The prevalence of Google’s search engine today is powered by the sheer amount of spaces Google exists in. From purchasing Android, the operating system that seventy percent of all phones in the world run on and requiring phone manufactures integrate their search engine into every aspect of the design, to buying Waze to get access to a wealth of new user data for the improvement of Google Maps — and also to neutralize a major rival — Google has never shied away from monopolistic practices. That’s not even to mention their purchase of the ad purveyor DoubleClick, which allowed Google to make its search much more lucrative than the competition.

Returning to the case, we see that the DOJ chose to center its argument around the way Google attempted to maintain its market dominance. Thus, one of the major events it cites as evidence is the deal Google brokered with Apple to use their search engine as the default one across all Apple products and services. Google allegedly paid Apple eight to 12 billion dollars for that privilege, a sum that demonstrates just how lucrative the deal was. While one could argue that consumers can easily change their default search service, one ignores the fact that there’s no real incentive for them to do so. Google’s dominance—and purchases—have granted it an obscene amount of user data, which means everything in the world of search. Most competitors can’t stand a chance against Google’s access to all that data.

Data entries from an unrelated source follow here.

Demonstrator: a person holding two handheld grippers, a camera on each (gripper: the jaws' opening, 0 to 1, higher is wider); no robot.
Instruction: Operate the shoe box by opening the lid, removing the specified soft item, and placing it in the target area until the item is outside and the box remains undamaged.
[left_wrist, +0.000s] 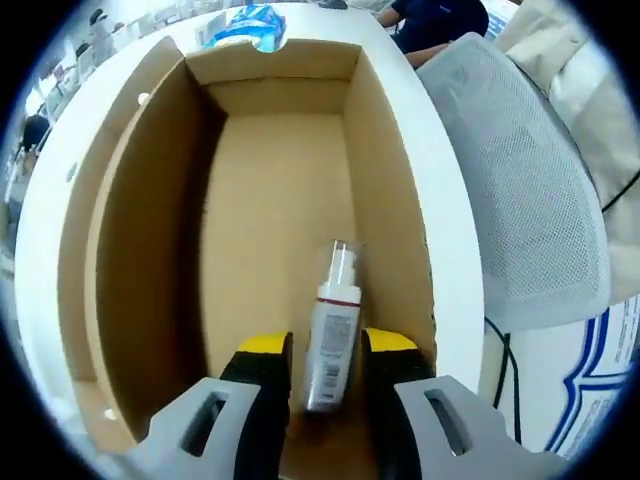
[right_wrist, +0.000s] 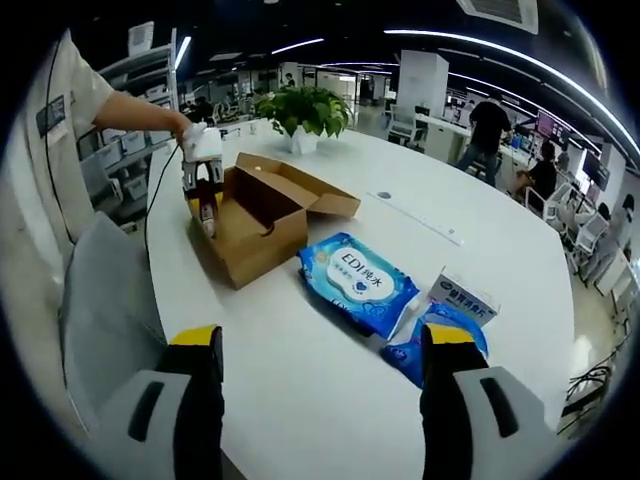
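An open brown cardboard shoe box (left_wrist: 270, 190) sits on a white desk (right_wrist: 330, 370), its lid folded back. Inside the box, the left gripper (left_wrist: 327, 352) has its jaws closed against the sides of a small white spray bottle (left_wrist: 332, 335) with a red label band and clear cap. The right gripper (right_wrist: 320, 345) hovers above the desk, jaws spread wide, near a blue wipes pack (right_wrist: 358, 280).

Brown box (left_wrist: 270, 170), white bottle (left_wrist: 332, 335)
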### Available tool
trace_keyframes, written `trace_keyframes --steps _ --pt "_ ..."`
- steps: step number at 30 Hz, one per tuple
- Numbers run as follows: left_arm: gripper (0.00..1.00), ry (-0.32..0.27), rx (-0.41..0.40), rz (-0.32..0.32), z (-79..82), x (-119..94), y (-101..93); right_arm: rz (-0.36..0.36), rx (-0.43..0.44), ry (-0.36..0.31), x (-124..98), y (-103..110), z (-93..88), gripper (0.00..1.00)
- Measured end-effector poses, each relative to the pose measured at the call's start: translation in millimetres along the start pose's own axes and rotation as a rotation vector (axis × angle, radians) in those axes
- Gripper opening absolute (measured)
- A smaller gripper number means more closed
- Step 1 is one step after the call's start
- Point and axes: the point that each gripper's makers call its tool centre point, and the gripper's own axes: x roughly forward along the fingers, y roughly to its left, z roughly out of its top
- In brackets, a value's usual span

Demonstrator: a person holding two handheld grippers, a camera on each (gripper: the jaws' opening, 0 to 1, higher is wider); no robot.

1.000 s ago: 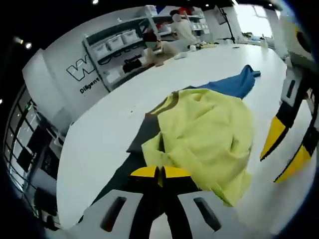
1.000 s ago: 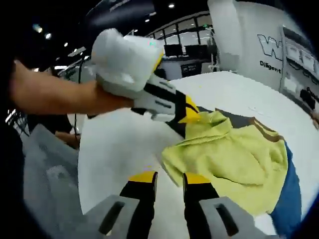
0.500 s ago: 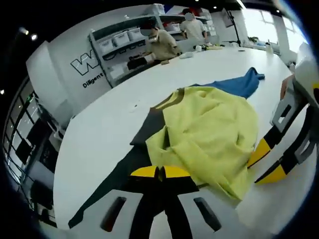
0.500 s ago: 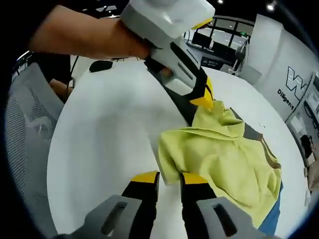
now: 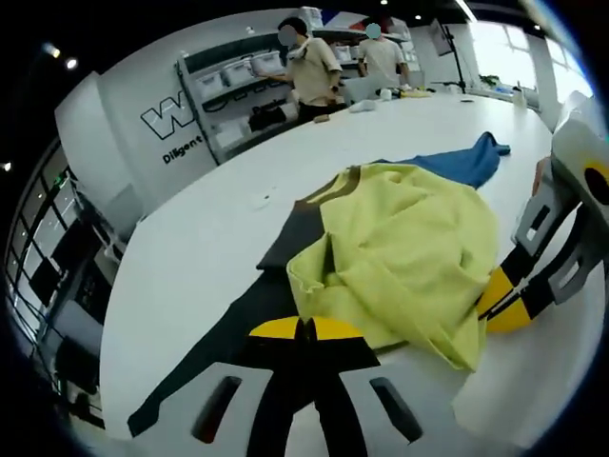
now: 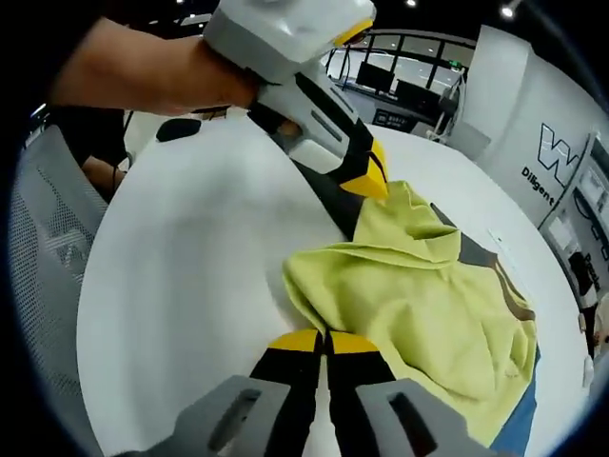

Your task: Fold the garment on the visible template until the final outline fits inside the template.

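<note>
Yellow garment (image 6: 428, 305) edge is clamped in both the right hand-held gripper (image 6: 324, 340) and the left hand-held gripper (image 5: 304, 327); lift evenly, folding over the dark template (image 5: 238, 328) on the counter (image 6: 181, 276).

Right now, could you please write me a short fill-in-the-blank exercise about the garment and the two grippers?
1. The garment being folded is mostly ____ in colour.
2. It lies on a large ____ table.
3. The right gripper has its jaws ____ at the garment's edge.
4. The left gripper's fingertips are black and ____.

Missing words: yellow; white; shut; yellow
</note>
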Motion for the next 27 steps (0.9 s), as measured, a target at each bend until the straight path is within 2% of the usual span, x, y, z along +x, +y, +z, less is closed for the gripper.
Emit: trace_keyframes --steps 5,8,15,19,24,27 --pt "0.0 -0.01 -0.007 -0.002 -0.5 0 -0.7 -0.013 0.014 -0.015 -15 2 7.6 0.0" --pt "0.0 -0.04 -0.039 -0.017 3.5 3 -3.8 -0.021 0.008 -0.026 -19 2 12.8 0.0" --pt "0.08 -0.07 -0.018 -0.027 15.1 8 -14.7 -0.026 0.027 -0.018 -18 -1 7.7 0.0" --pt "0.02 -0.007 0.02 -0.02 4.8 16 -15.1 -0.028 0.033 -0.016 -18 -2 6.8 0.0" --pt "0.0 -0.017 0.027 -0.002 6.4 12 -8.2 -0.035 0.053 -0.024 -22 -7 5.9 0.0" --pt "0.0 -0.024 0.027 0.003 7.7 10 -3.9 -0.026 0.094 -0.042 -25 -8 7.6 0.0"
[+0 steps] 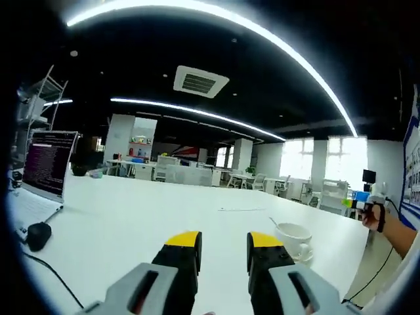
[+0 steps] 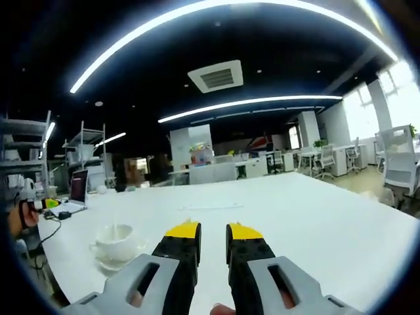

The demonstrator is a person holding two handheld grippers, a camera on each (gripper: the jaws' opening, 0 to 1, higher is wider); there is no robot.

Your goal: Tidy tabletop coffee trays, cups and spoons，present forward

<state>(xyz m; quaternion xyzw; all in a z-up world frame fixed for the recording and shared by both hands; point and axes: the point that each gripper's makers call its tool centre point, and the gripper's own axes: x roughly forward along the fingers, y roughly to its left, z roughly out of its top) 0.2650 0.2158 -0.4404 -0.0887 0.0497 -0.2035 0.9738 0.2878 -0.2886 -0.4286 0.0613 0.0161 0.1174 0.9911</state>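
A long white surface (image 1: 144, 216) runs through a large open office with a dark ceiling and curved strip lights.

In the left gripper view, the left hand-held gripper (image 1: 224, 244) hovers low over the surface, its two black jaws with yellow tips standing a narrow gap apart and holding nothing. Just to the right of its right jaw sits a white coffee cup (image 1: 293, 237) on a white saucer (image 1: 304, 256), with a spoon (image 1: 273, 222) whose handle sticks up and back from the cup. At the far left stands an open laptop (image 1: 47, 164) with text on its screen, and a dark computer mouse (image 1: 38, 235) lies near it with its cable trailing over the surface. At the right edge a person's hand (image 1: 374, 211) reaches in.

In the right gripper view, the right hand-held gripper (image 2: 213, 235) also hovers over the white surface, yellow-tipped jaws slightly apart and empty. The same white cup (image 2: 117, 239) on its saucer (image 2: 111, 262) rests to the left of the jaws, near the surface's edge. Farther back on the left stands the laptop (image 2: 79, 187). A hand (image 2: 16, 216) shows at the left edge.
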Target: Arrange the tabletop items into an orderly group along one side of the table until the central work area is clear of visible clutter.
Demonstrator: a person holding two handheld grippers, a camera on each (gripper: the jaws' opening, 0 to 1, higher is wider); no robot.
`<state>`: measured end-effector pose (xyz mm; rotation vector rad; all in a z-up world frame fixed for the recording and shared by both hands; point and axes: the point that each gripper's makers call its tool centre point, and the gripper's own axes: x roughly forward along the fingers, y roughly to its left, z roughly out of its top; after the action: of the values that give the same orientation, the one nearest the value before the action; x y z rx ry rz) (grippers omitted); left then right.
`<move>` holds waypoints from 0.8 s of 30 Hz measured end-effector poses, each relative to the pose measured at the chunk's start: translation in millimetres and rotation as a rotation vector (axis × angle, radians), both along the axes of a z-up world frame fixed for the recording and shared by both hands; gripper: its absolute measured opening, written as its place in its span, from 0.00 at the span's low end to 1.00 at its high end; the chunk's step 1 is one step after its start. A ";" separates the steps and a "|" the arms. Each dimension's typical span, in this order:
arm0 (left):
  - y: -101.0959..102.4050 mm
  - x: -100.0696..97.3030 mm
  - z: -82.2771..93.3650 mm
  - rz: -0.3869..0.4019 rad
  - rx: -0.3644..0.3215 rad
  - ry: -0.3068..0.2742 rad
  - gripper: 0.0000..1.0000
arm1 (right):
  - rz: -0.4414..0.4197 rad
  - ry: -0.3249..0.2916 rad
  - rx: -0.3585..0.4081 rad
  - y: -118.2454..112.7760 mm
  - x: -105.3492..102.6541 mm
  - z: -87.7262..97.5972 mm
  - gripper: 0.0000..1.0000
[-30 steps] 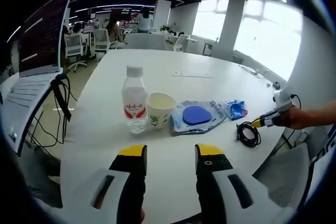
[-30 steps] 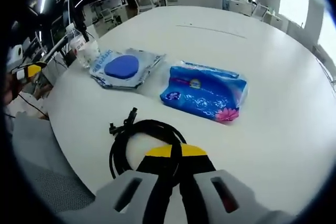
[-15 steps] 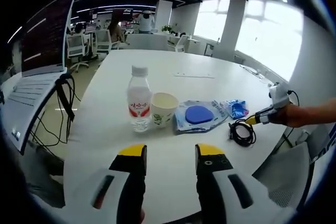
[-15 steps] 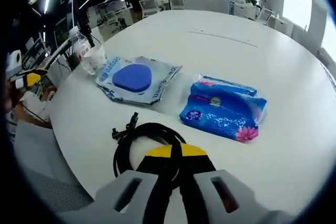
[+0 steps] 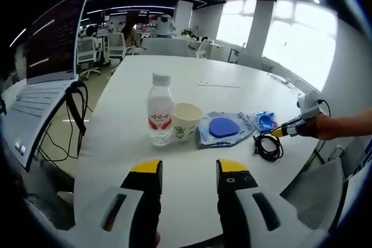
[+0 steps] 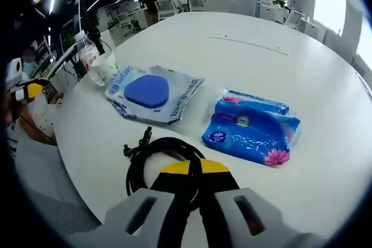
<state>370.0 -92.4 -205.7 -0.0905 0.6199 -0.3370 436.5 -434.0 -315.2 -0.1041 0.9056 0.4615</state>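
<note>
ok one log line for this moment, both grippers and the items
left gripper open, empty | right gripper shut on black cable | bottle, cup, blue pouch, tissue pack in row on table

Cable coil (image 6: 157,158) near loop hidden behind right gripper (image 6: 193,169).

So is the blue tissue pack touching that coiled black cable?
Apart. The right gripper view shows bare white table between the tissue pack and the black cable, which the right gripper is shut on.
</note>
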 end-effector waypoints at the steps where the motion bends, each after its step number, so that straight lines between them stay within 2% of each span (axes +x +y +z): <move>1: 0.0 -0.4 0.5 0.002 -0.001 0.000 0.36 | 0.003 -0.001 -0.001 -0.1 0.1 -0.2 0.01; 11: -4.8 5.8 -0.1 -0.018 -0.005 -0.001 0.36 | 0.036 -0.012 -0.037 2.5 -4.8 6.5 0.05; 19: -11.2 13.1 5.3 -0.027 -0.010 -0.019 0.36 | 0.035 -0.031 -0.029 5.3 -9.5 20.2 0.04; 24: -14.4 15.2 5.9 -0.033 -0.004 -0.023 0.37 | 0.023 -0.067 0.005 7.0 -9.7 37.5 0.07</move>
<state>385.2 -106.8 -199.8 -0.0803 0.5983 -0.3712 426.7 -427.0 -277.7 -0.1249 0.8382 0.4786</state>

The deal Google and Apple struck here is therefore a damning one and a clear reflection of increasingly popular monopolistic practices among today’s tech giants. It’s not only these two companies—Facebook, for example, could be looking at both state and federal charges this November over their nearly unchallenged dominance over social media. In particular, legal probes are examining Facebook’s policy of buying out rival companies, sometimes to destroy them after the acquisition, in order to reduce competition.

This trend is a particularly troubling one. Taking away the choice for consumers to use the product that best suits their needs and instead striking deals that limit their choices in order to exclusively benefit the most powerful companies, runs contrary to the entire idea of the free market. I’m not saying that people hate using Google and are only forced to do so because it’s everywhere. There’s no doubt that Google is one of the most preferred search engines by Americans and arguing otherwise would be foolish. However, deliberately setting it as the default for all Apple products in order to maximize profits is meant to limit users’ perceived options for a search service, thereby precluding them from possibly choosing another company’s product that they like better. Even though this creates no monetary loss for users, it still counts as consumer harm and that is the very thing antitrust regulations are meant to prevent. The corporations behind tech products we view as household names today have grown increasingly comfortable with the clear dominance they enjoy in their respective markets, and that has led to their adopting increasingly anti-consumer practices in order to maintain their position. The antitrust legislation we have today exists for a reason, and it’s high time more of these companies were held accountable. This Google case is a start.